Is the intesection: $x^2+y^2=2,z=2$? Or is it not the asked surface?(Thinking)

I should first mention/clarify that whenever you take a plane and a surface in 3-space and find their intersection, the result is a curve, not a surface.

In order to find the curve that is generated when $x^2+y^2-z=0$ intersects $z=2$, all you need to do is substitute $z=2$ into the paraboloid equation as you did above to get $x^2+y^2=2$, which is a circle of radius $\sqrt{2}$.

Does this make sense? (Smile)
 
evinda said:
Hello! :D
Find the surface that is created by the intersection of the paraboloid $x^2+y^2-z=0$ and the plane $z=2$.

Is the intesection: $x^2+y^2=2,z=2$? Or is it not the asked surface?(Thinking)
Well, first, the intersection of two surface is, in general, NOT a surface, it is a curve!
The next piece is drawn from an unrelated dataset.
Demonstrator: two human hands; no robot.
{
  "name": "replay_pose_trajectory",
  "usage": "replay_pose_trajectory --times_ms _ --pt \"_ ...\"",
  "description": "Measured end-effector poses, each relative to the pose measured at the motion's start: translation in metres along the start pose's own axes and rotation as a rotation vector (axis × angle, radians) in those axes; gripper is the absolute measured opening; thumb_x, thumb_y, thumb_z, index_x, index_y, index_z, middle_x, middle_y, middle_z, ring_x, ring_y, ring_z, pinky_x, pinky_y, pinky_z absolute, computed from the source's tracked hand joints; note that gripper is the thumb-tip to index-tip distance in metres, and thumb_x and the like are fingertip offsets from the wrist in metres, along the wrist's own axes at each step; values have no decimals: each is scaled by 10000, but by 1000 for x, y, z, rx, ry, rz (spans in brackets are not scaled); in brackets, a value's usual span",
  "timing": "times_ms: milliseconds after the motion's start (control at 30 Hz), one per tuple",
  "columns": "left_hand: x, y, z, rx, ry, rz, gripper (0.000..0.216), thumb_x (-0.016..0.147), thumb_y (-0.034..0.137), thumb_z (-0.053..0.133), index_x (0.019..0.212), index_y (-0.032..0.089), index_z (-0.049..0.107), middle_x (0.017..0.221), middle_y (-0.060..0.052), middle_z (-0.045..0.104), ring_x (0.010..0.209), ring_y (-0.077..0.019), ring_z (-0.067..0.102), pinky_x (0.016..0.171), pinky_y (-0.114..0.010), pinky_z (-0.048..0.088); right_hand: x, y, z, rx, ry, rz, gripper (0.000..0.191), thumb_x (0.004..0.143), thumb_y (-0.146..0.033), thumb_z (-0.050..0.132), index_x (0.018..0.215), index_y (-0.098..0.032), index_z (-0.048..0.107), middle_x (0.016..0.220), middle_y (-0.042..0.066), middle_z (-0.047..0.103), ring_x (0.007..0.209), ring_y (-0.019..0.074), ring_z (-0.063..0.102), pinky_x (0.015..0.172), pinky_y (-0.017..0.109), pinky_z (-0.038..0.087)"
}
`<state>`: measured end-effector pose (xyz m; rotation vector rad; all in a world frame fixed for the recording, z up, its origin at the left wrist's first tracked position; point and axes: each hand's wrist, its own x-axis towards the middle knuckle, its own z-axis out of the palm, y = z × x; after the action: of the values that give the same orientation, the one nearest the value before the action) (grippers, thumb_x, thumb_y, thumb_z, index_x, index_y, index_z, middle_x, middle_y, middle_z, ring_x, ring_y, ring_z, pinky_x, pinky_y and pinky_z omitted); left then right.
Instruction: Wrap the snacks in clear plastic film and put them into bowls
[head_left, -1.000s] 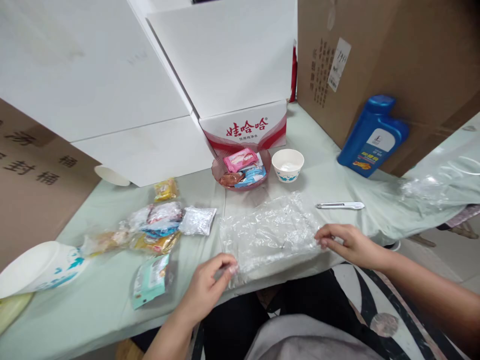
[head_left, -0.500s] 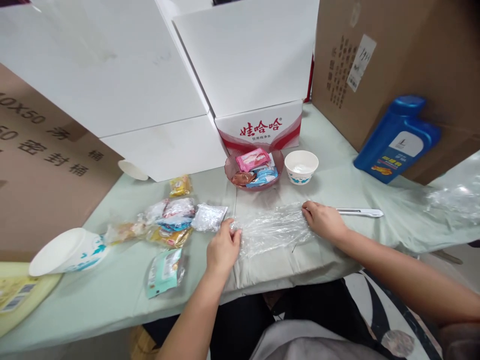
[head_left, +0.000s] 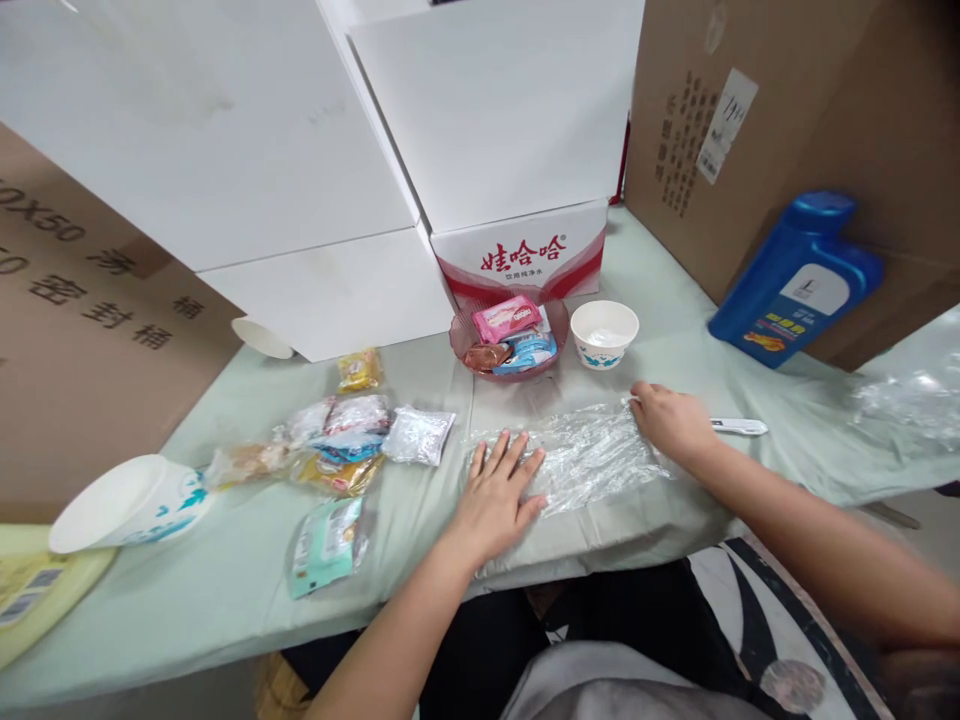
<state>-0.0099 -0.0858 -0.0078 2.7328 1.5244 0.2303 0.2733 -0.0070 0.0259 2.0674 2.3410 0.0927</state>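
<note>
A crinkled clear plastic bag (head_left: 592,460) lies stretched out on the table in front of me. My left hand (head_left: 495,500) rests flat on its left end, fingers spread. At the other end, my right hand (head_left: 671,420) pinches the bag's edge. A white utility knife (head_left: 739,426) sticks out from behind my right hand, lying on the cloth. Beyond the bag are a pink glass bowl (head_left: 457,350) with several wrapped snacks, and a paper cup (head_left: 604,345) with something clear inside. Left of my left hand sits a silver packet (head_left: 420,435).
Several snack packets (head_left: 349,445) and a mint-green packet (head_left: 328,550) lie to the left. A paper bowl (head_left: 135,500) rests tilted at far left. White boxes (head_left: 495,120) line the back. On the right stand a blue bottle (head_left: 795,280) and a cardboard box (head_left: 697,150).
My left hand has gone from pinching the bag's left end to lying flat on it. My right hand has moved right, pulling the bag with it and covering more of the knife.
</note>
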Motion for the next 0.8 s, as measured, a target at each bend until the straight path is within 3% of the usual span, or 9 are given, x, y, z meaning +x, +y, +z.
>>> replay_pose_trajectory --times_ms 100,200,267,333,433,567,667,800 --pt "-1 -2 2 -18 -45 -32 566 946 467 477 1467 268 381 1581 -73 300 1472 -331 191 1155 -588 198 -2 1 -15 62 79 -66 243 956 -255 448 1052 -139 638 1001 150 691 869 269 666 698 333 441" --pt "-1 0 1 -23 -50 -45 562 944 469 478 1463 271 389 1580 -71 304 1475 -326 186 1159 -586 188 -16 -21 -15 216 114 -419 290 959 -300 475 1121 -144 659 1105 144 683 1049 272 618 902 373 439" --pt "0 0 1 -17 -49 -49 562 943 459 486 1466 279 384 1580 -67 305 1475 -321 191 1159 -582 194 -26 -38 -4 281 65 -680 456 941 -436 518 1291 -152 586 1302 147 608 1234 296 519 1045 437 359" --pt "-2 -2 2 -3 -53 -55 579 940 462 495 1476 290 364 1585 -64 292 1475 -325 191 1153 -583 208 -33 -44 11 284 2 -818 710 889 -597 529 1436 -152 447 1474 160 452 1390 336 343 1124 521 244" --pt "-12 -12 1 29 -45 -65 653 919 525 509 1494 271 332 1588 -94 277 1468 -356 198 1137 -599 237 -39 -28 30 263 -29 -767 878 853 -706 481 1496 -124 341 1547 190 313 1455 374 182 1141 596 148" --pt "-37 -26 -5 50 62 -24 727 879 557 559 1480 198 359 1559 -168 313 1443 -393 247 1115 -629 270 -55 14 36 276 40 -736 964 803 -762 492 1501 -118 328 1548 210 301 1455 393 167 1135 630 144" --pt "-57 -26 -11 -33 127 61 600 864 467 622 1374 179 491 1450 -154 471 1394 -357 356 1106 -551 362 -76 33 33 323 59 -823 835 835 -657 565 1475 -150 386 1513 180 388 1435 354 260 1133 586 241" --pt "-75 -17 -16 -179 164 149 304 887 278 613 1173 176 613 1243 -113 630 1258 -271 526 1028 -413 493 -103 39 30 459 126 -790 345 944 -285 538 1276 -205 588 1295 120 619 1234 249 534 1021 449 445"
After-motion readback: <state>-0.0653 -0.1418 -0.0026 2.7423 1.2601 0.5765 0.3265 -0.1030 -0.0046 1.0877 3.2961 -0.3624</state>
The intersection of these two surfaces, in particular, is the circle given by $x^2+ y^2= 2$ and $z= 2$.
That could be written as parametric equations x= \sqrt{2}cos(\theta), y= \sqrt{2}sin(\theta), z= 2.
 
So,isn't it possible to find a surface that is created by the intersection??
This: $x^2+y^2 \leq 2,z=2$ would be a surface,right?But this cannot be the asked surface,or am I wrong?? (Thinking)
 
evinda said:
So,isn't it possible to find a surface that is created by the intersection??
This: $x^2+y^2 \leq 2,z=2$ would be a surface,right?But this cannot be the asked surface,or am I wrong?? (Thinking)

Sure.
But since you've been asking questions before related to Green's, Stokes', and Gauss's theorems, I'd go one step further.

What you have there is the part of the surface that is a subset of the plane $z=2$, bounded by the intersection.
You have not identified the other part of that surface yet...
smiley-confused002.gif


Together they form a surface that encapsulates a volume to which Gauss's theorem could be applied.
 
I like Serena said:
Sure.
But since you've been asking questions before related to Green's, Stokes', and Gauss's theorems, I'd go one step further.
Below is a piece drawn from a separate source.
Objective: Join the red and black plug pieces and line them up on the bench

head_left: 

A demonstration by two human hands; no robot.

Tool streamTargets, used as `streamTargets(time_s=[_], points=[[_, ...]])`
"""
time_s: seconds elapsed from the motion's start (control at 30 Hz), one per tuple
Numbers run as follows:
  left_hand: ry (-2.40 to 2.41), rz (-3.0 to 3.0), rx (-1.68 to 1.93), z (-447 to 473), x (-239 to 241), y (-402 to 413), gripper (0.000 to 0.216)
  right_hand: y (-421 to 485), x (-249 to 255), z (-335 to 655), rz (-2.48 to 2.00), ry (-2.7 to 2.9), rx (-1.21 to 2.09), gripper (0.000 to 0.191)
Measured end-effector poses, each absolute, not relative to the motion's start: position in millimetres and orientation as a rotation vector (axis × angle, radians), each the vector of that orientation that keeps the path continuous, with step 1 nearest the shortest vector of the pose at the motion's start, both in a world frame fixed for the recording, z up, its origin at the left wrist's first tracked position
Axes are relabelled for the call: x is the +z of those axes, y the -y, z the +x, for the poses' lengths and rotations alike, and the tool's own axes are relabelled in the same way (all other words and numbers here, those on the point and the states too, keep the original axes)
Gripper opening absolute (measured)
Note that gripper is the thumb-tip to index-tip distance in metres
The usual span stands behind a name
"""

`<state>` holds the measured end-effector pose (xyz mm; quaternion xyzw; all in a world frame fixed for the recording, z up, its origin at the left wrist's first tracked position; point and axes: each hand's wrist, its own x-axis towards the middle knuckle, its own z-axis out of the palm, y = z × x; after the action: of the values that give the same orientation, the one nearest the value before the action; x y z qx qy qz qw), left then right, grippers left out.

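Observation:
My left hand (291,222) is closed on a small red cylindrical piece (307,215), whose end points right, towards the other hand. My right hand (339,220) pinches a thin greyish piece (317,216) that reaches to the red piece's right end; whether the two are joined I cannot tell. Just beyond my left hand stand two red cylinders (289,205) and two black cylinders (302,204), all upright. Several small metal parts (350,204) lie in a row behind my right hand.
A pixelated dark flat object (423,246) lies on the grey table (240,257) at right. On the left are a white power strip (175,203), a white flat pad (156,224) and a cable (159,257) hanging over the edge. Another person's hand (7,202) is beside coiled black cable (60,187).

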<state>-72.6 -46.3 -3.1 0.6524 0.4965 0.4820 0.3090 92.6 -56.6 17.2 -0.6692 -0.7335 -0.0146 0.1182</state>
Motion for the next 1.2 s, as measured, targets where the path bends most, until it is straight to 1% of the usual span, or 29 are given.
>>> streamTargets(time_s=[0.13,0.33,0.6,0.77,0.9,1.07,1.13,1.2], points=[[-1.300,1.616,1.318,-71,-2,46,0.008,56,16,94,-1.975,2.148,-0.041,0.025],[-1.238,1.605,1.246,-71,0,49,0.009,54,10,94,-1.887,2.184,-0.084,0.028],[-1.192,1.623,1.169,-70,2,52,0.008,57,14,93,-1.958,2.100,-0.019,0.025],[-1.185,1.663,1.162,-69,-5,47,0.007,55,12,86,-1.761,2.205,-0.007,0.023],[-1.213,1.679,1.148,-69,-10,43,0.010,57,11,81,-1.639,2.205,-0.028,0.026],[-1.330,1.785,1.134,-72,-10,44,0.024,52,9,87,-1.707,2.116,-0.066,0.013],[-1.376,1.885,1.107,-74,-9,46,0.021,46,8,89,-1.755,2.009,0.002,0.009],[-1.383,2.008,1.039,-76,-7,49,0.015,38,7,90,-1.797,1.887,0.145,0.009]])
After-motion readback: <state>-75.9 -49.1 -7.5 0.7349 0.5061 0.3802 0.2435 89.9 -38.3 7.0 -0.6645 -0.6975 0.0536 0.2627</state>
What you have there is the part of the surface that is a subset of the plane $z=2$, bounded by the intersection.
You have not identified the other part of that surface yet...
smiley-confused002.gif


Together they form a surface that encapsulates a volume to which Gauss's theorem could be applied.

I don't really know what to do...Could you give me a hint?? :o (Blush)
 
evinda said:
I don't really know what to do...Could you give me a hint?? :o (Blush)

Erm... that was the hint. :rolleyes:

The other part of the surface is $x^2+y^2=2, z \le 2$.
That is the subset of the paraboloid bounded by the intersection.
 
I like Serena said:
Erm... that was the hint. :rolleyes:

The other part of the surface is $x^2+y^2=2, z \le 2$.
That is the subset of the paraboloid bounded by the intersection.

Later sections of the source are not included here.